Por otra parte, lo que sucedió en estos días en términos de producción de Big Data no tiene precedentes, y veremos entonces qué surge del exceso de información que seguro marcó un buen récord, a diferencia de la cantidad de muertos por Covid-19, los cuales siguen sin llegar a superar las cifras de muertes diarias a nivel mundial ya no solo por hambre (y contando solo a la población infantil), sino por muchas otras enfermedades incurables si se vive en la pobreza.

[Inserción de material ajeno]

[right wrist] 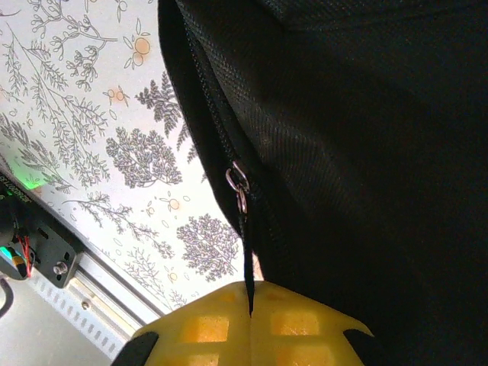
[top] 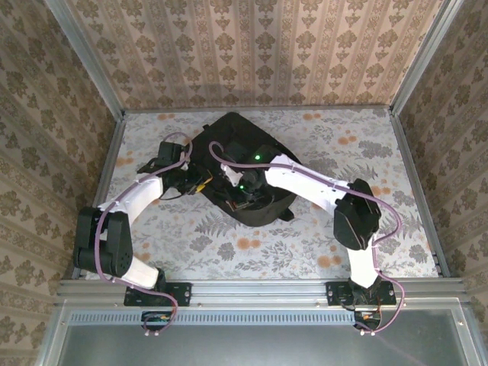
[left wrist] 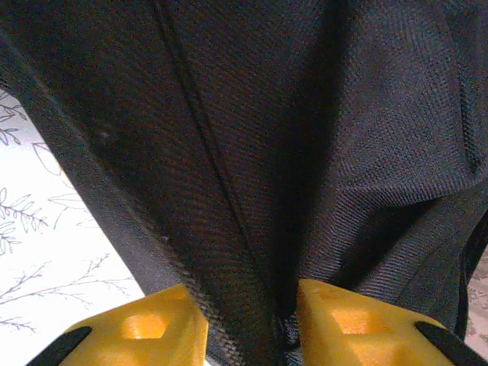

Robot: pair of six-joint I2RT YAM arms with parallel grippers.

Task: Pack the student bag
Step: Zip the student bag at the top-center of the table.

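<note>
Zipper work is what the robot is doing on the student bag [top: 240,131], a black fabric backpack lying flat in the middle of the flower-patterned table [top: 366,152], between the two arms. The right gripper [right wrist: 250,305] is holding the zipper pull [right wrist: 247,252]: its two yellow fingers are pressing together with the thin black strip pinched in the seam between them, and the strip is running taut up to the metal slider [right wrist: 239,183] on the bag's edge. The left gripper [left wrist: 252,328] is sitting at the bag's left side with its fingers [left wrist: 152,328] standing apart and a ridge of fabric running between them. Whether they are pressing on that ridge cannot be told.

Judging by this, the slider is about to be drawn along its track, though whether to open or to close the bag cannot be told. That move is calling for a steady pull along the line of the teeth, and probably for the left side to be bracing the soft fabric so it does not bunch.

Counted: one backpack, one slider, one pull, two grippers, two fingers on each.
</note>
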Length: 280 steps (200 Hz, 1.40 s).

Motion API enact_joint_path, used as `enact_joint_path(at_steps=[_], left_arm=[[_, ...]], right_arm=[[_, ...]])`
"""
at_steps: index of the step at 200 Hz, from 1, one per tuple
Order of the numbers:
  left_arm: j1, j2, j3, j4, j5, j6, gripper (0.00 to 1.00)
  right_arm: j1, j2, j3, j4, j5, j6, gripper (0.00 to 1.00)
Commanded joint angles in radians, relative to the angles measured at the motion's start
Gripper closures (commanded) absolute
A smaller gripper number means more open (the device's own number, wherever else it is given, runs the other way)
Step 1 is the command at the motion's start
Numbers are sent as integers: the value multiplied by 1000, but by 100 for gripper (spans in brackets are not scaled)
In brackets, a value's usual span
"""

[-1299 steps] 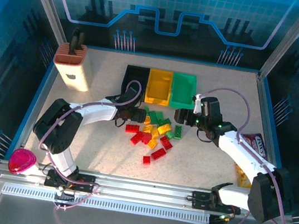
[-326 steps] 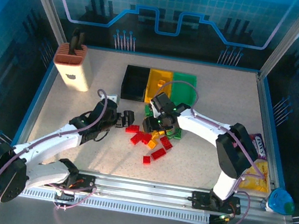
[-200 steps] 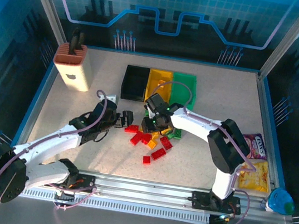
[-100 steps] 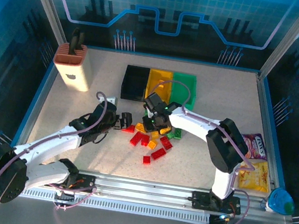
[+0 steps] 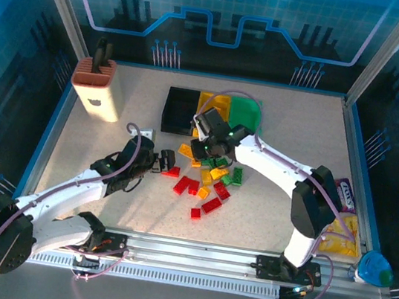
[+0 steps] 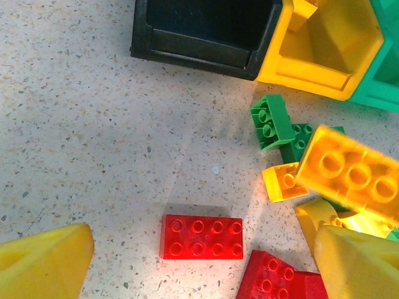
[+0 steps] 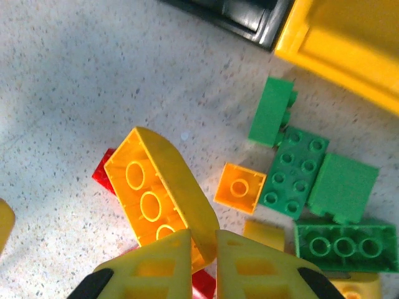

Pero como ya lo había advertido McLuhan, “el medio es el mensaje”, de modo que si hoy parecemos definitivamente atrapados en nuestros “instrumentos de conversación” (Postman), puede que mañana ya no busquemos afanosamente seguir contemplando el brillo de la estrella que sabemos muerta ni otorgarle a esa acción un aire de “normalidad”. Puede que queramos tomar la pastilla roja y descubrir, entonces, qué podríamos hacer acaso los humanos con el “desierto de lo real”.
Mientras tanto, esta fase del capitalismo (aún hegemónico) que ha sido designada como “simbólica”, “artística”, “afectiva”, “estética” o “cognitiva” entre otras propuestas, según la perspectiva ponderada, indica que de eso se trata el centro de la vida “productiva” hoy: del intercambio de símbolos humanos entre humanos atrapados al interior de un espejo que no deja de recordar a “la caverna”.
Pero ya no se trata de la caverna, sino de ese nuevo “bienestar” de una cultura en decadencia que, ajena a los “avisos de incendio”, se apresura, extasiada, a escribir en el éter su propio epitafio.